Select Committee on Trade and Industry Seventh Report


  III UK CRYPTOGRAPHY POLICY

History

  26. Parliament was first informed that DTI was considering the introduction of measures to regulate cryptographic services on 6 March 1996. Ian Taylor MP, then Minister of State, DTI, said in a Written Answer that "discussions are taking place between Government departments on the provision of encryption services...Such discussions will seek to balance the legitimate commercial needs of the business community, for secure and confidential communications, with those of the law enforcement agencies. Key retrieval services therefore, via a network of trusted third parties, are one of the issues being considered".[61] On 10 June 1996 DTI published a short paper on "regulatory intent concerning use of encryption on open networks".[62] The paper followed preliminary discussions with industry groups about the concepts it set out and promised consultation on detailed policy proposals before legislation was introduced. A detailed consultation document was issued on 17 March 1997, shortly before Parliament was dissolved for the general election. DTI stated that "it will...be important to secure the broad acceptance of the business community for the Government's proposals. The Department will pay particular attention to this during the consultation process".[63]

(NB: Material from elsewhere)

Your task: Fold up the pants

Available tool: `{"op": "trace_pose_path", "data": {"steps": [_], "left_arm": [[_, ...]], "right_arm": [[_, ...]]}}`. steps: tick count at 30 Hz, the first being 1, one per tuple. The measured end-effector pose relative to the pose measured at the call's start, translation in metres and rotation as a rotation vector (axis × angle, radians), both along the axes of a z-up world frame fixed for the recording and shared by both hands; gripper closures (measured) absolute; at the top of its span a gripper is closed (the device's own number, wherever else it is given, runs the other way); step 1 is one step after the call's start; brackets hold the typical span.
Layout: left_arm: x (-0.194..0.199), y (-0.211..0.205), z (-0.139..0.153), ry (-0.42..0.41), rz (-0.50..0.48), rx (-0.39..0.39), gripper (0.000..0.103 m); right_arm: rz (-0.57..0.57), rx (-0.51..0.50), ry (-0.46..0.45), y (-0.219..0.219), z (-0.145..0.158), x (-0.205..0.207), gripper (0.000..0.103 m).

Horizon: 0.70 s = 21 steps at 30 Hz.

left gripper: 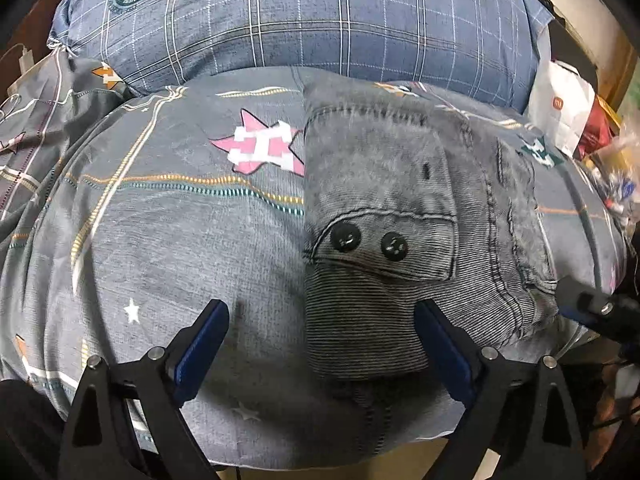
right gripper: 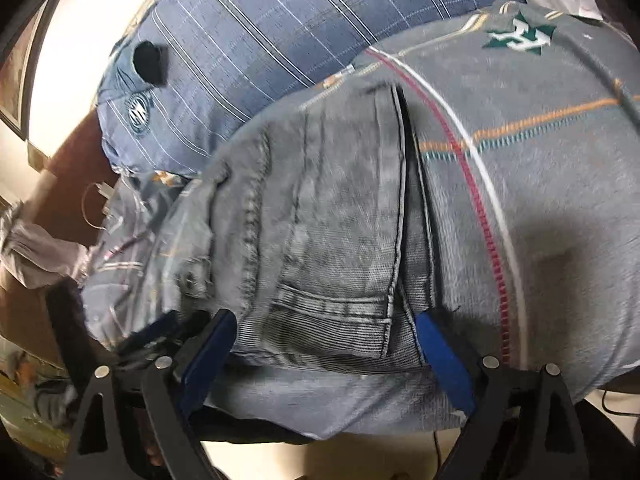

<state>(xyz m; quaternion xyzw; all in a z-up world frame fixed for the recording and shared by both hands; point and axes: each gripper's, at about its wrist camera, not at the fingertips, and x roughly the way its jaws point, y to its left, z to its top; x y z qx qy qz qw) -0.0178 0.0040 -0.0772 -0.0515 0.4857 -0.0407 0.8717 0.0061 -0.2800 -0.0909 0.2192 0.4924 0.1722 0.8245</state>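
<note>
Bedspread (left gripper: 160,240) patterned with stars carries the folded pants (left gripper: 384,208); left hand-held gripper (left gripper: 320,344) released, straddling the bundle's near corner; right hand-held gripper (right gripper: 326,344) released too; a careless brush could spring the fold.

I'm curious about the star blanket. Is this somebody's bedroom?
Probably a bedroom. The folded grey pants lie on a bed with a star-patterned cover, a big blue plaid pillow sits behind them, and bags clutter the side.
</note>
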Motion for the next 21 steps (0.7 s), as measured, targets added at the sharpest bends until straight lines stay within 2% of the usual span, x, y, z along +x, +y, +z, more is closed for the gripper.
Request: {"op": "trace_pose_path", "data": {"steps": [4, 6, 8, 9, 11, 13, 14, 15, 16, 19, 21], "left_arm": [[-0.003, 0.004, 0.029, -0.120, 0.002, 0.014, 0.008], [0.002, 0.003, 0.025, -0.109, -0.010, 0.018, 0.008], [0.010, -0.001, 0.008, -0.047, -0.036, 0.049, 0.008], [0.013, -0.001, -0.001, -0.025, -0.042, 0.055, 0.008], [0.008, 0.002, -0.006, -0.037, -0.035, 0.005, 0.008], [0.005, 0.001, -0.007, -0.048, -0.045, 0.007, 0.008], [0.004, -0.001, -0.007, -0.056, -0.063, 0.010, 0.008], [0.003, -0.003, -0.008, -0.060, -0.074, 0.020, 0.008], [0.003, -0.003, -0.008, -0.067, -0.081, 0.025, 0.008], [0.003, -0.001, -0.011, -0.066, -0.087, 0.000, 0.008], [0.003, 0.001, -0.013, -0.063, -0.088, -0.022, 0.008]], "right_arm": [[0.015, 0.000, -0.069, 0.003, 0.040, 0.020, 0.010], [0.058, 0.066, -0.086, 0.013, 0.055, 0.042, 0.010], [0.111, 0.118, -0.094, 0.032, 0.064, 0.069, 0.010], [0.142, 0.142, -0.094, 0.040, 0.064, 0.081, 0.010], [0.154, 0.168, -0.066, 0.048, 0.053, 0.113, 0.010], [0.119, 0.108, -0.005, 0.046, 0.026, 0.137, 0.010], [0.103, 0.122, 0.056, 0.041, 0.003, 0.149, 0.010], [0.082, 0.207, 0.055, 0.034, -0.007, 0.151, 0.010], [0.071, 0.216, 0.051, 0.032, -0.004, 0.150, 0.011], [0.087, 0.110, 0.045, 0.049, 0.026, 0.147, 0.010], [0.159, 0.124, -0.003, 0.069, 0.051, 0.148, 0.010]]}}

27. The previous Administration's proposals comprised the following elements:[64]

  • companies offering cryptographic services to UK customers would require a licence[65]
  • no distinction was made between CAs and TTPs
  • in order to be licensed TSPs would need to demonstrate the competence of their employees, their adherence to quality management standards, suitable liability cover and satisfy other appropriate accreditation standards
  • additionally, TSPs would be required to hold copies of customers' private encryption keys and to provide law enforcement agencies with access to such keys in certain circumstances
  • development of a global TSPs' infrastructure was envisaged, with international acceptance of key escrow. The need for arrangements to facilitate international exchange of keys was emphasised
  • export controls applicable to cryptographic products capable of allowing key escrow would be relaxed
  • there would be exclusions from the licensing regime, particularly for cryptographic services offered within a closed community, for instance intra-company TSPs
  • there would be a "rebuttable presumption" in law of the integrity and authenticity of an electronic signature certified by a licensed CA
  • TSPs would be strictly liable for the disclosure or compromise of a private encryption key, but their liability for such occurrences would be limited. A Tribunal system would be established to consider the reasons for the disclosure or compromise of a private key, including whether access by law enforcement agencies had taken place according to due process of law.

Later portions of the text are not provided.